**TASK REQUIREMENTS**
Show all lines containing "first" from the data below.

[Data excerpts]
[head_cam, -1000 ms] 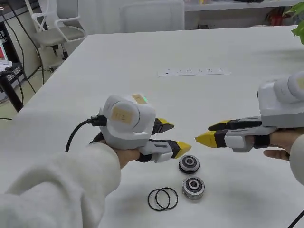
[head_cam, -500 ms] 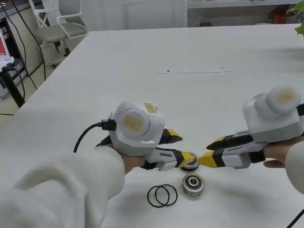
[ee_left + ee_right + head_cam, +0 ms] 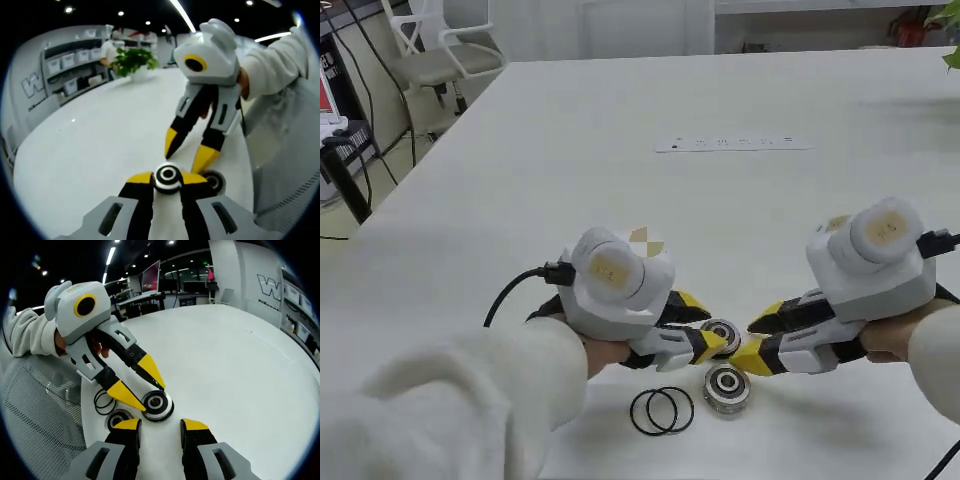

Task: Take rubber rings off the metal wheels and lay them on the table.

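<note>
Two pale stickers on the housing of my left gripper (image 3: 713, 326) are too blurred to read, and so is the print on the white power strip (image 3: 733, 144) lying farther back on the worktop (image 3: 570, 180). The one piece of writing I can make out is a big letter W (image 3: 32, 85) on the wall, seen in both gripper views. Farthest left of the task's things, the two rubber rings (image 3: 662, 411) lie flat and overlapping on the worktop, close to my sleeve and just beside the near wheel (image 3: 727, 388), which sits flat with nothing gripping it. Next to it, the far wheel (image 3: 722, 335) is between my left jaws. In the left gripper view their yellow tips press its rim from both sides (image 3: 167, 176), and the right gripper view shows the same clamp (image 3: 157, 404). To the right, my right gripper (image 3: 741, 345) points in towards that wheel with its jaws a narrow gap apart and nothing between them, the tips just short of the wheel and the near wheel half hidden by one jaw (image 3: 119, 420). A second ago both grippers hung above the wheels, well apart. Half a second ago the left tip was only reaching the far wheel. Now the left jaws have closed round it and the right gripper has come down and in. The rings and the near wheel lie as before.
</note>
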The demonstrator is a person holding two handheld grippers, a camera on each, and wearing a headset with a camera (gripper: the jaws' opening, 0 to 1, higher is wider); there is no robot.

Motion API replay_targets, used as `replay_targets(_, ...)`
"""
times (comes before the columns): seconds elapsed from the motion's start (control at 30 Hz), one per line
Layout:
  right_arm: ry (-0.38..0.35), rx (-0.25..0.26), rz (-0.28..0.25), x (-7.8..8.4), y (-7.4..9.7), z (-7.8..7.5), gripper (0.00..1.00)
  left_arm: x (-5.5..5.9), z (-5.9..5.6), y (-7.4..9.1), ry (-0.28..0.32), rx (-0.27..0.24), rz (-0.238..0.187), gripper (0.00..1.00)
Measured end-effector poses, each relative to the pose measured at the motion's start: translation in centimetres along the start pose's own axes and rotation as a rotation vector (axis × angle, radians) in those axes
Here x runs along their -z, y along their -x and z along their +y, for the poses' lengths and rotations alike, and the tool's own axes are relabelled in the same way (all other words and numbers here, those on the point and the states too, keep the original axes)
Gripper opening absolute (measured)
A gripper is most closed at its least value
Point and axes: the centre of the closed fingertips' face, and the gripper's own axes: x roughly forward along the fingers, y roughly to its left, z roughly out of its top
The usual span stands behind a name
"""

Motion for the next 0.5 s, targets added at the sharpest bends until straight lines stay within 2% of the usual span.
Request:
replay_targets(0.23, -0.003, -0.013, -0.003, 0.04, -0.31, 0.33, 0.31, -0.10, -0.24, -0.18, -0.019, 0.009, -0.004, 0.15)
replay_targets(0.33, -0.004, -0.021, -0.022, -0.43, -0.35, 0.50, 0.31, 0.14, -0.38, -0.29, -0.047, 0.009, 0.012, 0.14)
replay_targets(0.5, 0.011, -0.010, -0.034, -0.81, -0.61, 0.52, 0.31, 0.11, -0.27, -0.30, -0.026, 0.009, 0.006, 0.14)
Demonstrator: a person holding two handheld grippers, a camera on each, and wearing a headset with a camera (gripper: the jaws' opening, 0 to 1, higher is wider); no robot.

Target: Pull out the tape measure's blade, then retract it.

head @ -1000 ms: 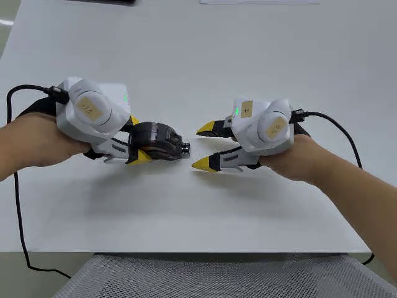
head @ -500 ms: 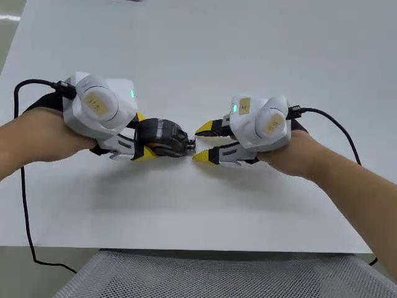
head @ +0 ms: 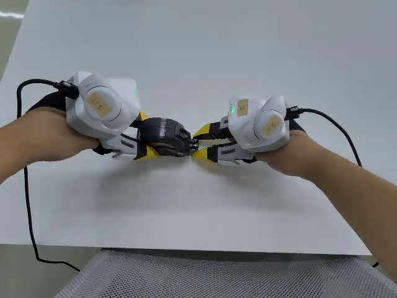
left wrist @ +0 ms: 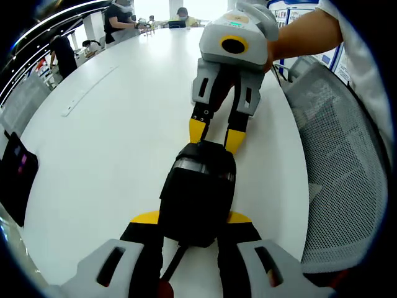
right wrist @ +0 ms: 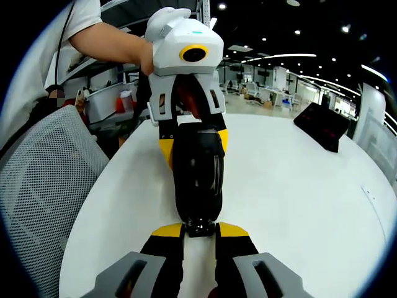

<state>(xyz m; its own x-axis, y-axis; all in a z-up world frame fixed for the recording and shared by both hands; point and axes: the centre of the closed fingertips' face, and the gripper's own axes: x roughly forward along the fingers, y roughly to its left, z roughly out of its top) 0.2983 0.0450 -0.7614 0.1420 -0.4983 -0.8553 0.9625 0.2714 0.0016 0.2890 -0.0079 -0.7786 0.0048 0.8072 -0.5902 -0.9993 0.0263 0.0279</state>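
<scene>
Two hand-held grippers meet tip to tip over the white bench point(head: 248, 49), close to the middle of its near edge.

1. The left gripper point(head: 144, 136) point(left wrist: 192, 218) is clamped on a dark grey, rounded plastic tape measure point(head: 165, 138) point(left wrist: 198, 189) point(right wrist: 198, 167). One yellow-tipped jaw bears on each flat side of the case. The case lies lengthwise along the jaws, with its nose pointing at the other gripper. It appears to be held just clear of the bench surface, with its shadow lying below it.

2. The right gripper point(head: 200, 142) point(right wrist: 200, 232) point(left wrist: 216, 136) is narrowed to a small gap. Its yellow tips stand on either side of the small dark end hook point(right wrist: 200, 226) at the nose of the tape measure. Whether they actually press on the hook cannot be told.

3. No length of blade is visible between the hook and the case.

4. A grey mesh chair back point(head: 217, 276) sits just below the near edge of the bench.
</scene>
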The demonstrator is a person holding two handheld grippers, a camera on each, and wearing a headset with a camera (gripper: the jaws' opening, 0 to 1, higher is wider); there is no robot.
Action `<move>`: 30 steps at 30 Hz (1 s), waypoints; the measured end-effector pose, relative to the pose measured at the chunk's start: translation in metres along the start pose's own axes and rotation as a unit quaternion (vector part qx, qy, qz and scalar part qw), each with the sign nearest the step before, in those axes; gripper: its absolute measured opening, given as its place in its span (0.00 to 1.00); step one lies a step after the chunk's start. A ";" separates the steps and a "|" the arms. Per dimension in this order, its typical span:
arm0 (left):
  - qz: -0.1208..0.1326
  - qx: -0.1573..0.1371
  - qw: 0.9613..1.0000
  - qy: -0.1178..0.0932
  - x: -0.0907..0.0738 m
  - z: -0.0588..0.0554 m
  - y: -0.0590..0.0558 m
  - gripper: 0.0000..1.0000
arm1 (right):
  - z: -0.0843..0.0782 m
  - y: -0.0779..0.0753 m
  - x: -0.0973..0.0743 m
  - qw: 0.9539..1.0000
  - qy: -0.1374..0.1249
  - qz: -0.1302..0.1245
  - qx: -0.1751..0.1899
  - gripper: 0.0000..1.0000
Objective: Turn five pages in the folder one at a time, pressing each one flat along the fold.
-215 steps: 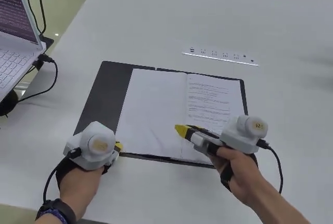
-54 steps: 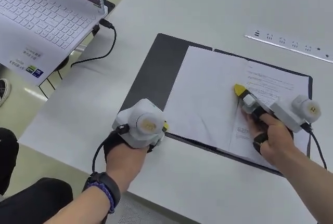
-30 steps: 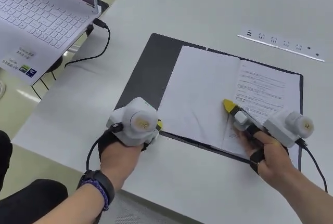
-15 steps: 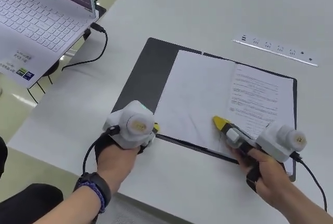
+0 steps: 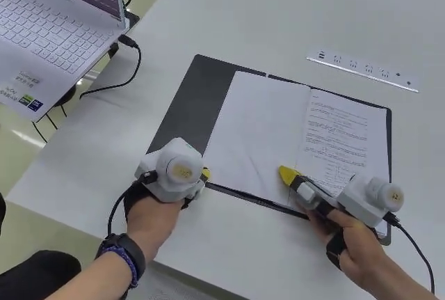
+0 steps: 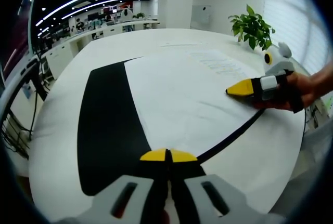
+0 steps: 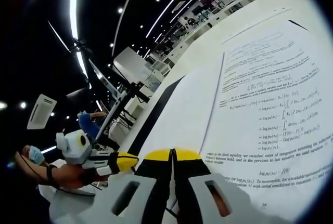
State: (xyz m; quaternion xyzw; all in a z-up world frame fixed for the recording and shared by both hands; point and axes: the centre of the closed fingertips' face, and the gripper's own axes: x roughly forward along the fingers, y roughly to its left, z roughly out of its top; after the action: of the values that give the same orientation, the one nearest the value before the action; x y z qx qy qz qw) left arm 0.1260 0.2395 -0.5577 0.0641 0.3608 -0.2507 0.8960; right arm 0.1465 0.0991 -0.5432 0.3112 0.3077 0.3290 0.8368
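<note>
A black folder (image 5: 186, 103) lies open on the white table, a blank white page (image 5: 257, 133) on its left half and a printed page (image 5: 342, 143) on its right. My right gripper (image 5: 286, 174) is shut, its yellow tips resting on the paper near the fold at the folder's near edge. In the right gripper view the jaws (image 7: 172, 155) meet over the printed page (image 7: 270, 115). My left gripper (image 5: 203, 174) is shut at the folder's near left edge, its tips (image 6: 168, 155) touching the black cover (image 6: 106, 130). The right gripper (image 6: 240, 87) shows there at the right.
An open laptop (image 5: 49, 28) sits at the far left with a black cable (image 5: 119, 70) trailing toward the folder. A flush power strip (image 5: 361, 70) is set into the table beyond the folder. Bare table lies to the right and far side.
My right gripper has slid along the fold toward the near edge of the folder. The left gripper stays at the near left edge. The camera has shifted.
</note>
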 end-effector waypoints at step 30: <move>-0.002 -0.002 1.000 -0.003 0.000 0.000 0.000 0.00 | -0.032 0.018 -0.021 0.999 0.029 0.019 0.006 0.00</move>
State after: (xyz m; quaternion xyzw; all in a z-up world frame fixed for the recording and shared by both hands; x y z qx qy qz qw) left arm 0.1260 0.2395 -0.5582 0.0604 0.3585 -0.2523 0.8968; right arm 0.1043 0.1042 -0.5439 0.3123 0.3272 0.3522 0.8194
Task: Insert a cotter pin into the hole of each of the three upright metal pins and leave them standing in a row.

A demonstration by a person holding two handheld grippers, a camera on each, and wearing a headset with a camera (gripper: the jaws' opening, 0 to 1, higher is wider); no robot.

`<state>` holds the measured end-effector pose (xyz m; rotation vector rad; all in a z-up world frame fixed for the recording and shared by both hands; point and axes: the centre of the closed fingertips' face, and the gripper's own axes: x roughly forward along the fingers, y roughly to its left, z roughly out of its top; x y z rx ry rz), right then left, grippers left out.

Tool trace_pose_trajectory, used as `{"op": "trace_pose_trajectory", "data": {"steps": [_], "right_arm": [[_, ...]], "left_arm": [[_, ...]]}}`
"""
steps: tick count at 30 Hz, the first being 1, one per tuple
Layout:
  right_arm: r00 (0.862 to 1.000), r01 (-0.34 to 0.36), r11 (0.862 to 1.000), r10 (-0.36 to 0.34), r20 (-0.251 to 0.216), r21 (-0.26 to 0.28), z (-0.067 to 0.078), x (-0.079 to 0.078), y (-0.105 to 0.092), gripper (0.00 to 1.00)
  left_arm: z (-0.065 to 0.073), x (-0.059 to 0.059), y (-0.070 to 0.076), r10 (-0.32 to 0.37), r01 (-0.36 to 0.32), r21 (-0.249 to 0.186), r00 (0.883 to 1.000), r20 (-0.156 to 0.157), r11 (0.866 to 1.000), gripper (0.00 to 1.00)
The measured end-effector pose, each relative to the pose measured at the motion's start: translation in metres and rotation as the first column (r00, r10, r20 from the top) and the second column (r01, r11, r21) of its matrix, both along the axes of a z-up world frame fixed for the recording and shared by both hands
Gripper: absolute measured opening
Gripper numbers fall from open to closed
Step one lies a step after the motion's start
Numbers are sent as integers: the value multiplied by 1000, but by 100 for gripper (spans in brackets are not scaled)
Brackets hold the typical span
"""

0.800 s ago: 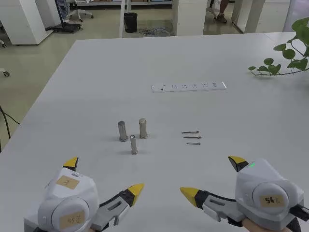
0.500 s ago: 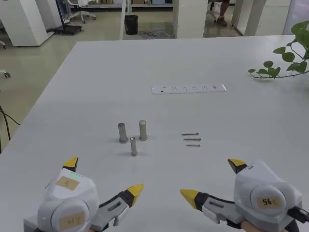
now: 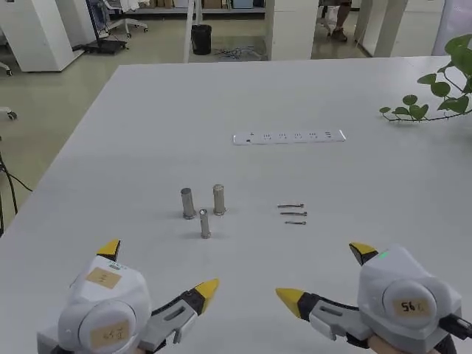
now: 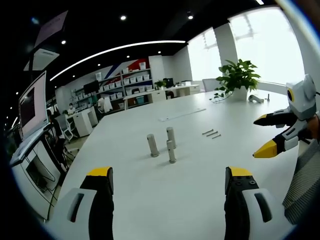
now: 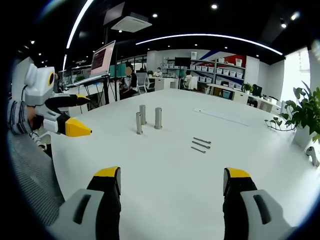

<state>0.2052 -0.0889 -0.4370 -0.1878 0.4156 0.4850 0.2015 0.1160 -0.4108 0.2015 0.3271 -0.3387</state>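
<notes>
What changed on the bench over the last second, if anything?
Nothing visibly changed. The left tongs and right tongs stay open and empty, low in the head view. The slight drift of the whole picture is the headset moving. The three metal pins stand in the same cluster, and the three cotter pins lie untouched to their right.

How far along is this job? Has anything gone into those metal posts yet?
Done: nothing yet. The three cotter pins lie loose on the table, to the right of the metal pins. These stand upright, but in a cluster rather than a row.
In hand: nothing. The left gripper and right gripper are open and empty, short of the parts.
Left: all three insertions, then lining the pins up.
</notes>
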Motion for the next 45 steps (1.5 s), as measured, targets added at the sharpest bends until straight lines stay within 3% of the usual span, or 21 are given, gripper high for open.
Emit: {"op": "trace_pose_trajectory", "data": {"steps": [18,27,36,45], "right_arm": [[999,30,1000,-30,-21,7,-2,0,-5,81],[1000,15,999,-14,18,-30,4,1,-6,81],[1000,14,1000,-14,15,-15,6,1,-7,79],[999,-13,1000,13,30,13,19,20,1,73]], "left_arm": [[0,1,3,15,-15,-3,1000,-7,1000,91],[-1,1,4,20,-20,-5,1000,-9,1000,90],[0,0,3,17,-17,-4,1000,-8,1000,90],[2,0,-1,5,-5,-2,1000,-2,1000,90]]}}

**ANSWER SECTION**
steps: tick count at 30 Hz, the first being 1, one per tuple
The measured end-effector pose, each relative to the pose measured at the motion's start: translation in metres and rotation as the first column (r00, r10, r20 from the top) and the second column (r01, r11, r21) of its matrix, both along the axes of a z-up world frame fixed for the recording and shared by both hands

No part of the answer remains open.